In praise of Frank Miller: “Through Daredevil, he taught us wisdom; through Batman, he taught us morality; through 300, he taught us fortitude; through Sin City, he taught us struggle; and through Martha Washington, he taught us patriotism. When talking about his own work and its expressions of heroism, he wisely noted that “doing the right thing routinely causes one great difficulties and one has to sacrifice a lot.” This is not just true for his heroes, but for Miller himself.”
Barbara Kingsolver has a new book, and judging by this interview, it sounds like it might be one of those “timely” novels that no one remembers five years later: “Her hope in Unsheltered was to explore ‘paradigm shift’. ‘What do people do when it feels like they’re living through the end of the world as we know it? Because that’s what it seems like we’re doing right now, and almost nobody disagrees.’” But who knows?
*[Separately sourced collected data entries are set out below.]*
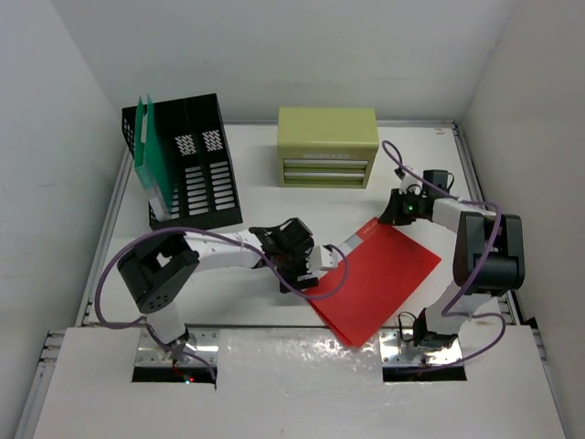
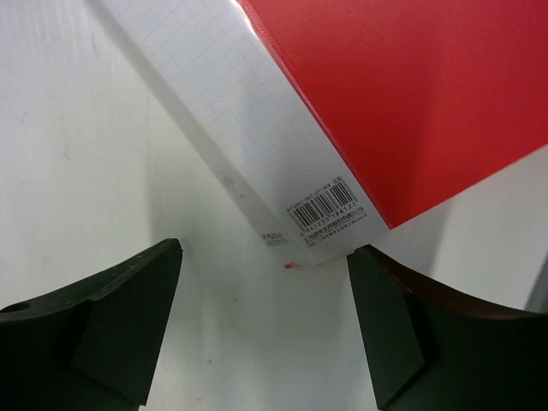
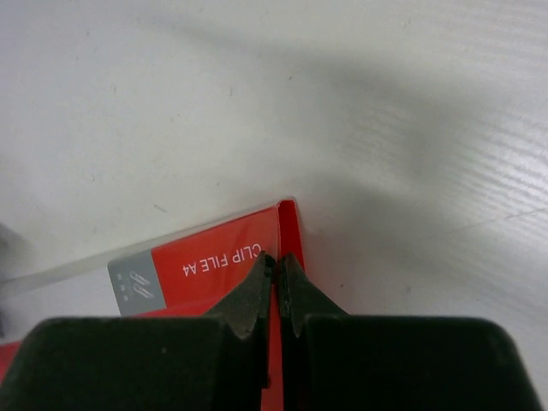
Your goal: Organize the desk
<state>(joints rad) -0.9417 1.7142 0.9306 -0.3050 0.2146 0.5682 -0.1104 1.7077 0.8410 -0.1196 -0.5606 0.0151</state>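
A black file rack [image 1: 196,174] holding a green folder [image 1: 146,151] is seen at the far left of the white desk [image 1: 247,302], and an olive-green drawer chest [image 1: 327,146] is set at the far middle. The left gripper [image 1: 311,270] [image 2: 265,257] is held with its fingers spread apart over the barcoded left edge of a red A4 clip file [image 1: 379,279], which is laid right of centre. The file's far corner is pinched by the closed fingers of the right gripper [image 1: 402,206] [image 3: 274,261].

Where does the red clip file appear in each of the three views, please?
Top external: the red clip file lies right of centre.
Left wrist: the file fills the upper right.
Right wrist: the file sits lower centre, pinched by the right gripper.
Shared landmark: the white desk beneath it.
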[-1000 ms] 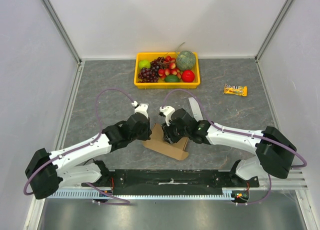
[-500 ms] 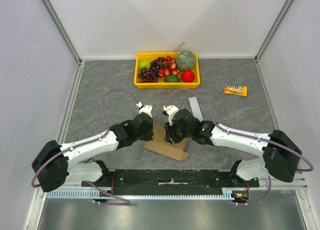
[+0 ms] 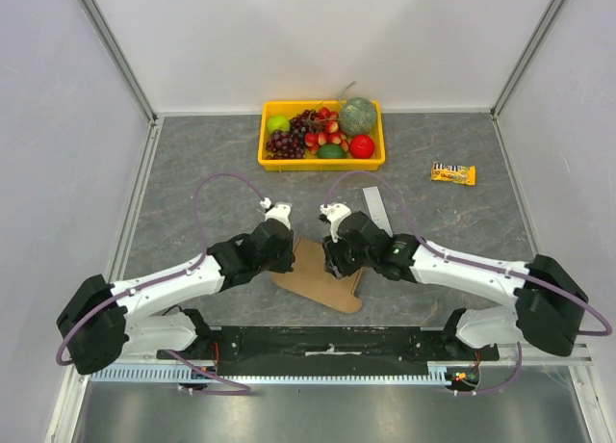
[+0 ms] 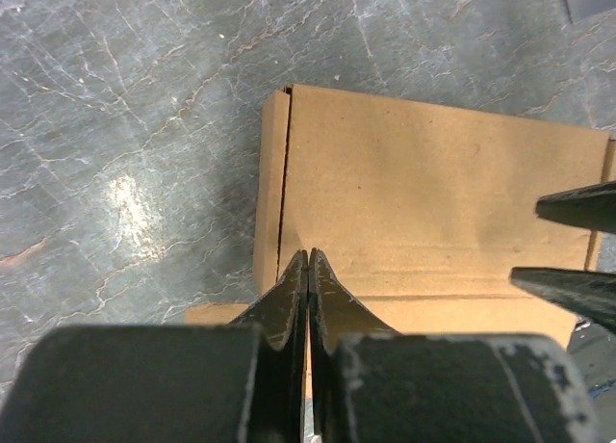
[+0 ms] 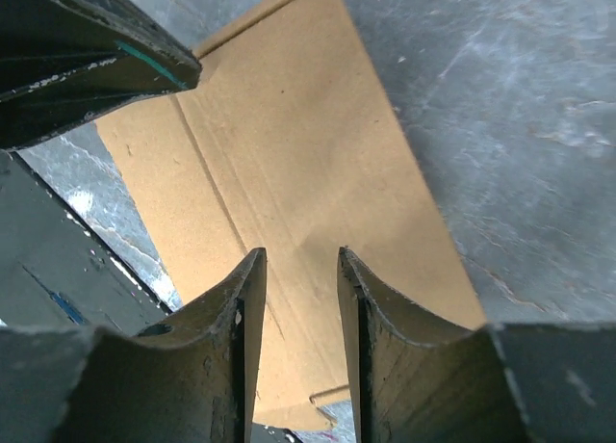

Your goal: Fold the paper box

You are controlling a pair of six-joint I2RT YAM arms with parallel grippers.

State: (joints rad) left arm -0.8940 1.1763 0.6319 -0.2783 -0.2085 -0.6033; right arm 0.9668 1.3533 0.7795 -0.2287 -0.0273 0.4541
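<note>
Paper box — brown cardboard sheet, lying flat on the grey table near its front edge, between the two arms. Judged light and thin, stiff across panels, bending readily at the creases, and apt to slide on the smooth top. Best taken at a free flap edge. Left gripper: jaws pressed together, empty, tips over the sheet's near crease. Right gripper: jaws part open, nothing between them, sheet beneath — contact unclear.

I see a yellow tray at the far side of the grey table, packed with fruit: dark grapes, a green melon, a red round one. A snack bar in a yellow wrapper lies off to its right. A pale flat strip lies nearer the middle.
</note>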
Maybe it’ll surprise.
Antony Sher wonders if Shakespeare was a misogynist because of King Lear’s “disgusted rages against women.” He reminds us, too, that many people think Shakespeare was gay (it’s more like two people, and they are both wrong, but let’s not quibble) and that it is possible, you know, to be gay and pro-woman, believe it or not, so if Shakespeare were a misogynist, I guess Sher is saying, it’s not because he might have been gay. Sher is good actor (even if his Lear is too sickly in my view), and this article is the doing of a Guardian correspondent trying to meet his deadline and filling his column with whatever he can—in this case, a few off-hand remarks by Sher at a festival. But I am a little tired of this obsession with identity politics and with gender and race relations in contemporary criticism—and by the regularity with which we judge dead authors according to our supposedly superior ethics. It’s incredibly boring and largely beside the point. There are more interesting questions.
Jiayang Fan on China’s controversial novelist Yan Lianke: “Henan is ground zero for Yan’s mordant imagination, and in his fiction it becomes a world of remorseless venality—of corrupt local officials, amoral entrepreneurs, and peasants with get-rich-quick schemes that prey on desperation and run on an engine of betrayal. ‘Some of the most memorable events in history happened here, but, during my lifetime, it’s become one of the poorest places in the country,’ he told me. ‘There is no dignity left, and because of that the people of Henan have felt a deep sense of loss and bitterness.’ Yan does not exempt himself from his critique; his books often feature an alter ego, also named Yan Lianke, a hack writer who periodically goes back home to gather material.”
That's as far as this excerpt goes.